John Loengard

About

Legendary photographer John Loengard began taking pictures at age eleven of his family, friends and his New York City neighborhood. He was a photographer for his high school newspaper before going on to Harvard College, where his work caught the eye of LIFE magazine’s Boston bureau chief. Loengard joined the photo staff of LIFE in 1961 and his photographic essays soon became classics. In 1973, he joined the staff of Time Inc.’s Magazine Development Group, helping to plan and launch People magazine in 1974, as well as publishing semi-annual editions of LIFE from 1973 through 1977.

(1934-2020)

Photo Credit: Joe McNally

Photo Credit: HOF Inductee: ©John Loengard

In 1978, Loengard was instrumental in the start-up of LIFE as a monthly publication, serving as its picture editor. In 1987, Loengard left to become a fulltime freelance photographer. He has published four books about his own photographs and six concerning the work of other photographers. Some of his most iconic images include a 1963 photo of Medgar Evers’ widow and son at his funeral, a 1961 photo of Judy Garland at Carnegie Hall, photos of American painter Georgia O’Keeffe on the roof of her house in New Mexico, and photos of The Beatles in Miami in 1964.

At Sunday dinner in late 1945, my father talked about buying a new camera, now that World War II was over. I was eleven years old. I was not able to draw a likeness of any kind, and while I had been photographed, I‘d never operated a camera myself. The notion that I might simply “take” a picture was suddenly, wonderfully exciting. We had a box camera in the house. I rushed to the Liggett’s drugstore on our corner in New York City to buy film. The clerk asked, “What size?” I had not expected photography to be so complicated. Back home, my mother told me a roll of #616 size Verichrome film would do the trick. Later my father showed me how to develop it in the bathroom. I’ve been hooked ever since.

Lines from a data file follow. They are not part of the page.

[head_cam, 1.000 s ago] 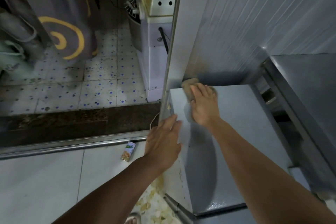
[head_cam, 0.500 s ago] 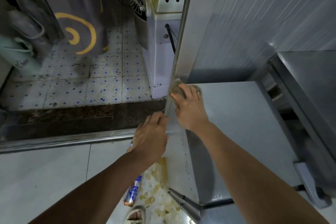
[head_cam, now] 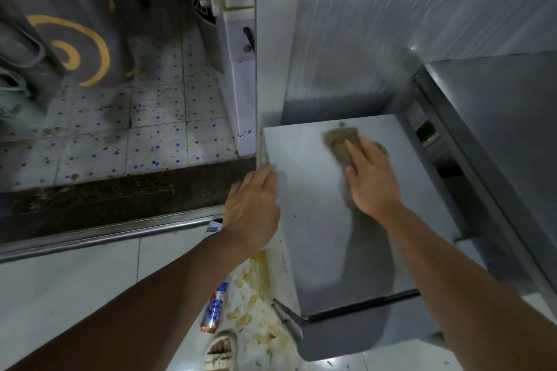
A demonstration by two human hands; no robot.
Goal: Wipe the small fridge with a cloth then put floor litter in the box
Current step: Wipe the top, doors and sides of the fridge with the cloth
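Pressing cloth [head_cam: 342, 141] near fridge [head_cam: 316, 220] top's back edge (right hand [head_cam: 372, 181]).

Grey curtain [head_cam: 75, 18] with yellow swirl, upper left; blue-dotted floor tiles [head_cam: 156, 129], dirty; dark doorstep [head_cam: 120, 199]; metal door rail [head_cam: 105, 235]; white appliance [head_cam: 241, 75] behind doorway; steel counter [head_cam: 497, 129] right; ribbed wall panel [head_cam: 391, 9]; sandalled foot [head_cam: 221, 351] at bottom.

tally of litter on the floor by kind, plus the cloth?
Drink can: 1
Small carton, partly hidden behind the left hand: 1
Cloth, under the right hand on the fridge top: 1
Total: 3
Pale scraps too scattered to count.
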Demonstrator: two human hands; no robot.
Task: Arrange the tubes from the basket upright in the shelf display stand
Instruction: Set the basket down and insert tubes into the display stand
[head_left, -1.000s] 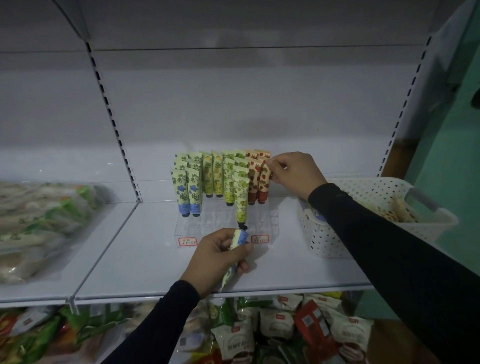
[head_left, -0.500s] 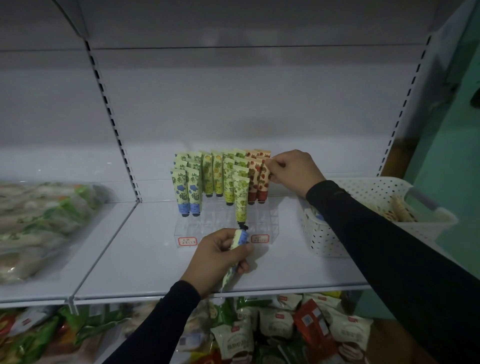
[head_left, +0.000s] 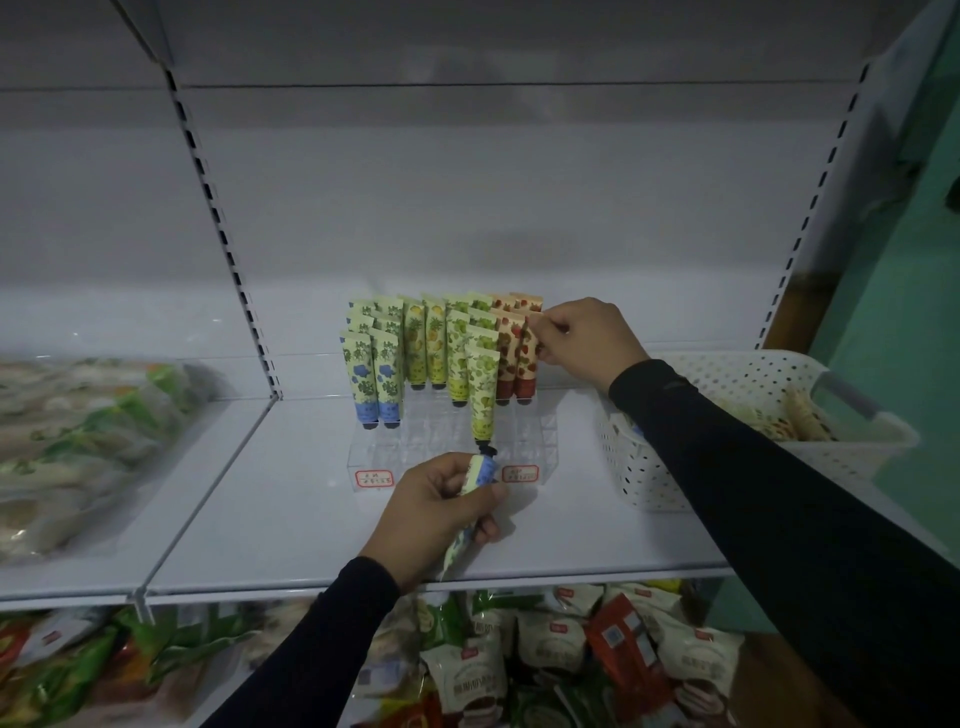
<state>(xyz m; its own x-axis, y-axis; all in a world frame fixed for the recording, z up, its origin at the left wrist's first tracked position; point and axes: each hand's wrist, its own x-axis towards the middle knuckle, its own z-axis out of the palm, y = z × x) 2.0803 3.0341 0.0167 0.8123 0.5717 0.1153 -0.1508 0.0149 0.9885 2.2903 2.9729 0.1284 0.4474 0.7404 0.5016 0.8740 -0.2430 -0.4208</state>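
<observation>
snack bags (head_left: 78, 447): crinkly clear plastic, piled on the shelf bay far left of both hands.
shelf (head_left: 291, 499): flat white metal, slotted uprights behind.
stand (head_left: 447, 447): clear acrylic, stepped rows of square slots, two red-edged labels on the front; rear rows filled, front slots look free.
left hand (head_left: 441, 506): grip curled round a blue tube (head_left: 478, 470), cap end up, crimped tail poking out below the fingers; held just in front of the stand.
tubes (head_left: 441, 348): soft printed plastic, flat crimped tops, dark caps down; blue, yellow, green, red columns.
right hand (head_left: 582, 338): grip pinching the top of a red tube (head_left: 527, 358) at the stand's right edge.
basket (head_left: 748, 431): white perforated plastic, right of the right hand; more tubes inside, count unclear.
step: seating the red tube, probably.
next: let go, then turn the blue tube cap down into a free slot in the blue column.
</observation>
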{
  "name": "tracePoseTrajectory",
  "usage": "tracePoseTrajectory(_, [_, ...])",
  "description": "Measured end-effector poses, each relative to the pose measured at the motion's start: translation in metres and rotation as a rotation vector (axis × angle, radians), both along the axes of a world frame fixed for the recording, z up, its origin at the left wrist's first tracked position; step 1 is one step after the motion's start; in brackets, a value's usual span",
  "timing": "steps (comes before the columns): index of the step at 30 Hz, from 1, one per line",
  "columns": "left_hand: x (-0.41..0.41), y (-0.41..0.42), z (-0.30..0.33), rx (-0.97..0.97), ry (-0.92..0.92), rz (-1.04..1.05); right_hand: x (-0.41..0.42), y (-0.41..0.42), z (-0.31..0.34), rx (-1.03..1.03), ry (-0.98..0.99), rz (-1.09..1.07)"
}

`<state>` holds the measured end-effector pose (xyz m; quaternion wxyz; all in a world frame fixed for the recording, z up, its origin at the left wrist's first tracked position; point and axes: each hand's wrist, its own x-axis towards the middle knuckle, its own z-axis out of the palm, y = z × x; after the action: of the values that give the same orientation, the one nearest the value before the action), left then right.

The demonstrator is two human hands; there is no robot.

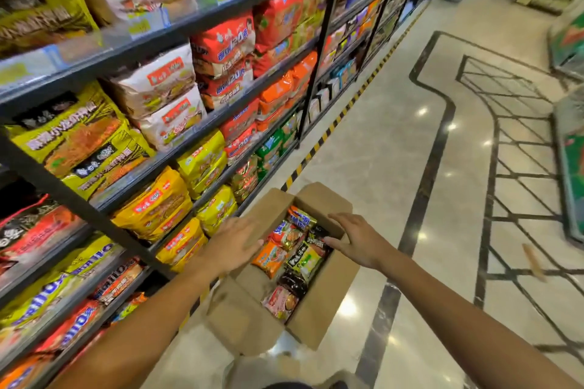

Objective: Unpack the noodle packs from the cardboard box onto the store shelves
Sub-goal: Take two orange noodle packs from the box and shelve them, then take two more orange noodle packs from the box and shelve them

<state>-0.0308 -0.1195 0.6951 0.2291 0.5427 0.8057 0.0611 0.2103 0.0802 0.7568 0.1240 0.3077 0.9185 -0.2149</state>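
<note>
Two bare forearms reach forward from the bottom edge toward an open cardboard box (316, 322) on the polished floor (395, 151). Largest in view are the store shelves (202, 24), dark metal racks filling the left side and running away up the aisle, stacked with multipacks of noodles in yellow, white, red and orange wrappers. A yellow-and-black striped line runs along the foot of the shelves. The floor is pale and glossy, with dark inlaid lines and bright light reflections.

The box stands just beside the bottom shelf, its flaps folded outward. Inside lie the noodle packs (292, 257), small mixed packets in orange, black, green, pink and blue, packed close together.

The left hand (235, 243) hovers over the box's left flap, fingers straight and held together, its grip released and holding nothing. The right hand (355, 238) is spread above the box's right edge, fingertips pointing down at the packs, grip likewise released; whether they touch a packet cannot be told.
</note>
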Motion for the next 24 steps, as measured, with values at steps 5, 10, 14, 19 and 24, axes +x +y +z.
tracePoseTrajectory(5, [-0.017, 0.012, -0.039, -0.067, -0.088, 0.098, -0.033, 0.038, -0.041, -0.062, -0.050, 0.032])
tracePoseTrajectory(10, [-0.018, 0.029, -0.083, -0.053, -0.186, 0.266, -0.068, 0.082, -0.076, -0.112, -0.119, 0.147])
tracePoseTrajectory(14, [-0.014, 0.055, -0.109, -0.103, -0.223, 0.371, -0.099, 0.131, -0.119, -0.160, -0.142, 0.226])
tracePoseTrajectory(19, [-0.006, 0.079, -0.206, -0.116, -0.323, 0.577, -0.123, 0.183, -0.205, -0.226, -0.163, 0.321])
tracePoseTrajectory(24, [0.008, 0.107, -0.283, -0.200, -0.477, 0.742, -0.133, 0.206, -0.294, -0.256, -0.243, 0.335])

I began to make pictures of my family and friends and all the neighborhood landmarks. Four years later, when I felt I was running out of subjects, an editor on my high school newspaper asked me to photograph the captain of the football team. I walked out onto the practice field and asked the big man to kick a ball. He did. I liked the picture, and soon I realized that with a newspaper in my hip pocket, so to speak, I might go almost anyplace to take a picture and be welcomed.

I was a senior at Harvard College in 1956 when Life magazine’s Boston bureau-chief Will Jarvis (who’d seen my work in Harvard publications) asked me to photograph a cargo ship that had run aground on Cape Cod in a storm. Though Life did not use the pictures, the assignment began my relationship with the magazine. After two years in the army, I joined the photographic staff of Life magazine in 1961.

I was not happy with all of the pictures I was taking. I had yet to really firm up a style of taking photographs. Then in 1964, a quiet coup overturned the government in Brazil. A few days later, with nothing camera-worthy happening in downtown Rio de Janeiro, I sat on Copacabana beach. A middle-aged man walked toward me, and unusual for me, since he was not connected with the news, I got up and intercepted his path to take his picture. Back in New York, when I saw a print, I really did say to myself, out loud, “That’s your style.” To me, it seemed the print’s clarity and depth was ordinary and unexpected, simultaneously. I’ve explored that notion ever since.

My point of view became more evident. The photographic essays I did on painter Georgia O’Keeffe or on the religious sect known as the Shakers or on my own summerhouse (as well as my portraits of the Beatles or of poet Allen Ginsburg or actor Bill Cosby) became classics. American Photographer magazine would identify me in the 1970s as “Life’s most influential photographer.”

In 1973, when Life had stopped publishing weekly, I joined the staff of Time Inc.’s Magazine Development Group to work on the prototype for a magazine on photography called “Camera Month” that did not get off the ground. Instead we planned and launched People magazine in 1974. We also published semi-annual editions of Life from 1973 through 1977, and planned two magazines for women, neither of which ever started. In 1978, I was instrumental in the start-up of Life as a monthly publication and served as its picture editor. Life won the American Society of Magazine Editors’ first award ever for Excellence in Photography in 1985.

In 1987 I left to become a freelance photographer, fulltime. I would also publish four books about my own photographs and six concerning the work of other photographers.

Today, I’ll use a digital camera or an iPhone, rather than the box camera and bathroom I began with. But basically photography has not changed. My lens still marries reality to form, and my camera records their marriage. Their wedding is the moment.

A proper moment still means the world to me.